Most of what is known about its natural history has been studied in the Floridian population, and might not apply to birds at the south of the species' range. In general, this species is associated with woodland, often near water.

==Feeding==
In Florida, it eats mainly smaller birds (such as ground doves). The short-tailed hawk hunts from a soaring flight, often at the borders between wooded and open areas. A frequent maneuver is "kiting" – coming to a stop, the bird heads into the wind, with its wings held stationary. It typically attacks prey with a nearly vertical swoop, sometimes pausing and then continuing downward in a "stair-step" manner. Typical prey ranges from a New World warbler (Parulidae) to a bobwhite (Colinus sp.) in size. In Florida, icterids—namely the red-winged blackbird (Agelaius phoeniceus), the common grackle (Quiscalus quiscula), the boat-tailed grackle (Quiscalus major) and the eastern meadowlark (Sturnella magna)—make up the bulk of the prey. In one case, 95% of a single hawk's prey selection was found to consist of red-winged blackbirds. Hunting success is apparently relatively low. In one study, 30 hours of observation showed that only 12 of 107 hunting attempts (or around 11%) were successful. There are isolated records of short-tails preying on sharp-shinned hawks (Accipiter striatus) and American kestrels (Falco sparverius). Among tropical populations, they are several records of this species regularly taking frogs (especially tree frogs), lizards, snakes, large insects such as wasps and locusts. Such prey, which serves merely as alternate foods for Florida populations, apparently provides a much larger proportion of the diet in tropical populations. In all parts of the range, they occasionally supplement their diet with smallish mammals, principally small rodents such as mice, rats, and bats. Among the heaviest prey recorded are young common marmosets (Callithrix jacchus) and similar small monkeys; these do not seem to form an important prey item, however, and are only snatched when the opportunity presents itself.
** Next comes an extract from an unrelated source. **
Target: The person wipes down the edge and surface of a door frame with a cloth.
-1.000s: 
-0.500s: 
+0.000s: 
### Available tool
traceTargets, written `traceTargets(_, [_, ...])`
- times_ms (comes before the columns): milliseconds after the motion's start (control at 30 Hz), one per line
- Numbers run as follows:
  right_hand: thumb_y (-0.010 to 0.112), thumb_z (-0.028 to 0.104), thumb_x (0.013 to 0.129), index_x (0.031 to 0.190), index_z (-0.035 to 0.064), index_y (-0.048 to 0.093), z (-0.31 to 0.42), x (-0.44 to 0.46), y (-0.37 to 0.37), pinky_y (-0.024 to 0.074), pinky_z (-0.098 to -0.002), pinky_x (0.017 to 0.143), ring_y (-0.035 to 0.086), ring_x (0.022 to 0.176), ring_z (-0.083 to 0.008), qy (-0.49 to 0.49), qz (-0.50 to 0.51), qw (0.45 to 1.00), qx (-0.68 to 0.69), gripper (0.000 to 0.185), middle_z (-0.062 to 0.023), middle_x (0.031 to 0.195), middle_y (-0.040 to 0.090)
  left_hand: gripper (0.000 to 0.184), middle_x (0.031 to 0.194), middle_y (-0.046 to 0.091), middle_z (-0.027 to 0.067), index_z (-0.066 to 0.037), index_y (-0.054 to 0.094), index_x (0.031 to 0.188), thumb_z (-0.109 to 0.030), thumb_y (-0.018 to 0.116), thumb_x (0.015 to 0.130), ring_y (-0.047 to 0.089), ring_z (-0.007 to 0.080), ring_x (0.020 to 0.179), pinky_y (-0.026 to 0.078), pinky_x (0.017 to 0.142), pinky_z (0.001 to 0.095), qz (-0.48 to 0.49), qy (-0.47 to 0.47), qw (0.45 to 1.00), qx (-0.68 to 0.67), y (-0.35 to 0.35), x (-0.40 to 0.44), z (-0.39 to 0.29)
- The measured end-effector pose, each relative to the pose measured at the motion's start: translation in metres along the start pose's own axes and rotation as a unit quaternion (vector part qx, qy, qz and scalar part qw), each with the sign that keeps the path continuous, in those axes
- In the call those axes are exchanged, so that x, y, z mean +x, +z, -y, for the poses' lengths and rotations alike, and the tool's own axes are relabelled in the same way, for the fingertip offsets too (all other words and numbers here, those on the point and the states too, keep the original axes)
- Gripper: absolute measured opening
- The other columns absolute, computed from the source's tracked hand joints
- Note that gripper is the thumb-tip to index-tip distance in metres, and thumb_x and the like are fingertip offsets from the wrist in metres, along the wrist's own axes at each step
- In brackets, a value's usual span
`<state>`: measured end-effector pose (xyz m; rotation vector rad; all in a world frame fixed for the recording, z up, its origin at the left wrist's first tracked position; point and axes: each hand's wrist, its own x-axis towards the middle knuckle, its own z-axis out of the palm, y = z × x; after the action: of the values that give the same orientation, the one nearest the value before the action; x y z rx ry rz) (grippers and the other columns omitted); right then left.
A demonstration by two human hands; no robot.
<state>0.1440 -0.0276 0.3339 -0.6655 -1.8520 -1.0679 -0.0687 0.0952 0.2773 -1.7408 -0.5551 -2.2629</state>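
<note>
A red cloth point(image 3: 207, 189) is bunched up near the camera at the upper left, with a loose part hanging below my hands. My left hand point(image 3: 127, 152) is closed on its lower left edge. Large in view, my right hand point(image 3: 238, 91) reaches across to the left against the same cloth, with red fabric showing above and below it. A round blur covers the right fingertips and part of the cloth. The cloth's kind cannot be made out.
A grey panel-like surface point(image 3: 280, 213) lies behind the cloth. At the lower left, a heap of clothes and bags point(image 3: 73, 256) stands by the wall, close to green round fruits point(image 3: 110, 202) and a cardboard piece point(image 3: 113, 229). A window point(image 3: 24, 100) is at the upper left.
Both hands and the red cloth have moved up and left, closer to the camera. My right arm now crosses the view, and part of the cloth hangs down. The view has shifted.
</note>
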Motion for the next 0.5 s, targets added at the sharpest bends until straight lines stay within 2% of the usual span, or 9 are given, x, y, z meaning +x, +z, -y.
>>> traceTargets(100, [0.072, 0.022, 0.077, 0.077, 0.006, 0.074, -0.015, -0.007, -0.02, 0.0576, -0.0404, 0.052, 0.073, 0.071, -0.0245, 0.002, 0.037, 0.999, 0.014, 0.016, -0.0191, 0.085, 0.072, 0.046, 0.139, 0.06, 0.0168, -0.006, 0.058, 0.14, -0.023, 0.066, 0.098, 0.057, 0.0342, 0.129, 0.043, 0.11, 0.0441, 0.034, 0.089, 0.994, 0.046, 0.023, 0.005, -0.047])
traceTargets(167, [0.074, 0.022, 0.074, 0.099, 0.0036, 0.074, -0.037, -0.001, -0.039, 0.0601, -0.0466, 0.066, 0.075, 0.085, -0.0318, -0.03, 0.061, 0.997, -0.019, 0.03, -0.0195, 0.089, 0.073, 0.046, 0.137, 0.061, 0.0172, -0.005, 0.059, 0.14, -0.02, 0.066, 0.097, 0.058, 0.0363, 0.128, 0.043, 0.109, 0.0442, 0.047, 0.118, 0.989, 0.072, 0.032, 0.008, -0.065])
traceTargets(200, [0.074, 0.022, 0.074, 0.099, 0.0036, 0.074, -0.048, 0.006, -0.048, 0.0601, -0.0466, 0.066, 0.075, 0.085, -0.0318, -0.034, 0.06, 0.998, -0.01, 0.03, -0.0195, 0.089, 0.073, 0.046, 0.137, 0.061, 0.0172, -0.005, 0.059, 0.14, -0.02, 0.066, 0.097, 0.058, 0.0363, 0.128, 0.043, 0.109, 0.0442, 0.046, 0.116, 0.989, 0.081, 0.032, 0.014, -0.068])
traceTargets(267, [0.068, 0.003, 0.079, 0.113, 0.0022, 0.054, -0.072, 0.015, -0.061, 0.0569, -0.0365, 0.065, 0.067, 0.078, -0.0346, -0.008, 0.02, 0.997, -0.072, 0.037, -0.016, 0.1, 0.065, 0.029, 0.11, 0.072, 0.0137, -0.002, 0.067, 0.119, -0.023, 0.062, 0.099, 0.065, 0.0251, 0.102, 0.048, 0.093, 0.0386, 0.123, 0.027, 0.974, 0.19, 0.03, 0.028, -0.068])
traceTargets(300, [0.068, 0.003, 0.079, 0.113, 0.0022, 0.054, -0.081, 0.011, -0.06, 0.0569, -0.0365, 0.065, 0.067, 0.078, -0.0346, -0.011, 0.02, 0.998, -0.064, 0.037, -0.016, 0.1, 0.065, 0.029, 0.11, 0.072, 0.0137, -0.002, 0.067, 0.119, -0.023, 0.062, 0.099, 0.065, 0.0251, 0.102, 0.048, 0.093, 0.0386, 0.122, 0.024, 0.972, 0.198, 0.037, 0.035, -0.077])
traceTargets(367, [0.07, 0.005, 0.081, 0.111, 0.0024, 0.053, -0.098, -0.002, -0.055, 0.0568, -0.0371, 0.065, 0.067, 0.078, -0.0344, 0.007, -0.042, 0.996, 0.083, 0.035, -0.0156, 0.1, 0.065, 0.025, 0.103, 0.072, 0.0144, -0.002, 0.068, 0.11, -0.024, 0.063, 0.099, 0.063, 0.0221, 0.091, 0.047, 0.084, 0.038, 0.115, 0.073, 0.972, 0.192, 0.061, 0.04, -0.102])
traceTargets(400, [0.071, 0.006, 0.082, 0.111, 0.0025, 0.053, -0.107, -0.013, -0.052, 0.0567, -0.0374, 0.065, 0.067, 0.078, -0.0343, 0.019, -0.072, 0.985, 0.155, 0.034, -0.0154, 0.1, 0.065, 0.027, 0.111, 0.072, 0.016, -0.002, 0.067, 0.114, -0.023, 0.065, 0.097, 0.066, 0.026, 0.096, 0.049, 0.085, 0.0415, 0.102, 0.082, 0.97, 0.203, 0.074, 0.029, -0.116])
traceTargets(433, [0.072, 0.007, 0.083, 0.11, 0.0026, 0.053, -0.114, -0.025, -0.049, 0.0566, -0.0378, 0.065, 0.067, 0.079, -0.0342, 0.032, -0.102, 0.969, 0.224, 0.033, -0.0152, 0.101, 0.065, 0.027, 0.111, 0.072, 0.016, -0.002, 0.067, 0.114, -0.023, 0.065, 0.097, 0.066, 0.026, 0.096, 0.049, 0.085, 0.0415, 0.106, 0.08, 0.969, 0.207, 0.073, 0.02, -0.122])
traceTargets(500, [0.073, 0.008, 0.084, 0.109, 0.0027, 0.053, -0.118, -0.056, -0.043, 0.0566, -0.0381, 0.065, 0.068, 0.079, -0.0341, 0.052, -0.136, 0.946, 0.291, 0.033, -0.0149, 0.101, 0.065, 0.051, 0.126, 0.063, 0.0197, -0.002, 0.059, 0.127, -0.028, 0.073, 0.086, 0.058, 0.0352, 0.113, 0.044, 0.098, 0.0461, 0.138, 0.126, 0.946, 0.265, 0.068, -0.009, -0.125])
They are primarily an aerial predator, taking most prey by swooping down to trees or the ground. Rarely, they have been recorded still hunting from a perch.

==Nesting==
The large stick nest is built in a tree, at a height ranging from 2.5 to 30 m. In Florida, the bald cypress (Taxodium distichum) is a popular nesting tree of the short-tailed hawk. The nest is bulky, measuring 60–70 cm wide and 30 cm deep. Its 1–3 eggs per clutch are white, usually with dark spots and blotches. The nesting season is January through June in Florida and is possibly similar in the tropics. Incubation occurs over 34 days with no known details of their fledgling period. In Florida, American crows have been known to consume eggs of this species.

==Status==
The short-tailed hawk is uncommon and local in most of its range. It is quite difficult to detect unless in flight, since it is often concealed while perched by dense canopy or with only the head showing (unlike most Buteo hawks which generally prefer prominent perches). Due to the fact that it is believed to be regularly overlooked in the field, no comprehensive population surveys have occurred for the species. However, due to its wide extent of occurrence, it is not considered threatened by the IUCN. Sightings of soaring short-tailed hawks are fairly frequent within their range. The Florida population is considered Critically Imperiled, and the Arizona population considered Imperiled by NatureServe.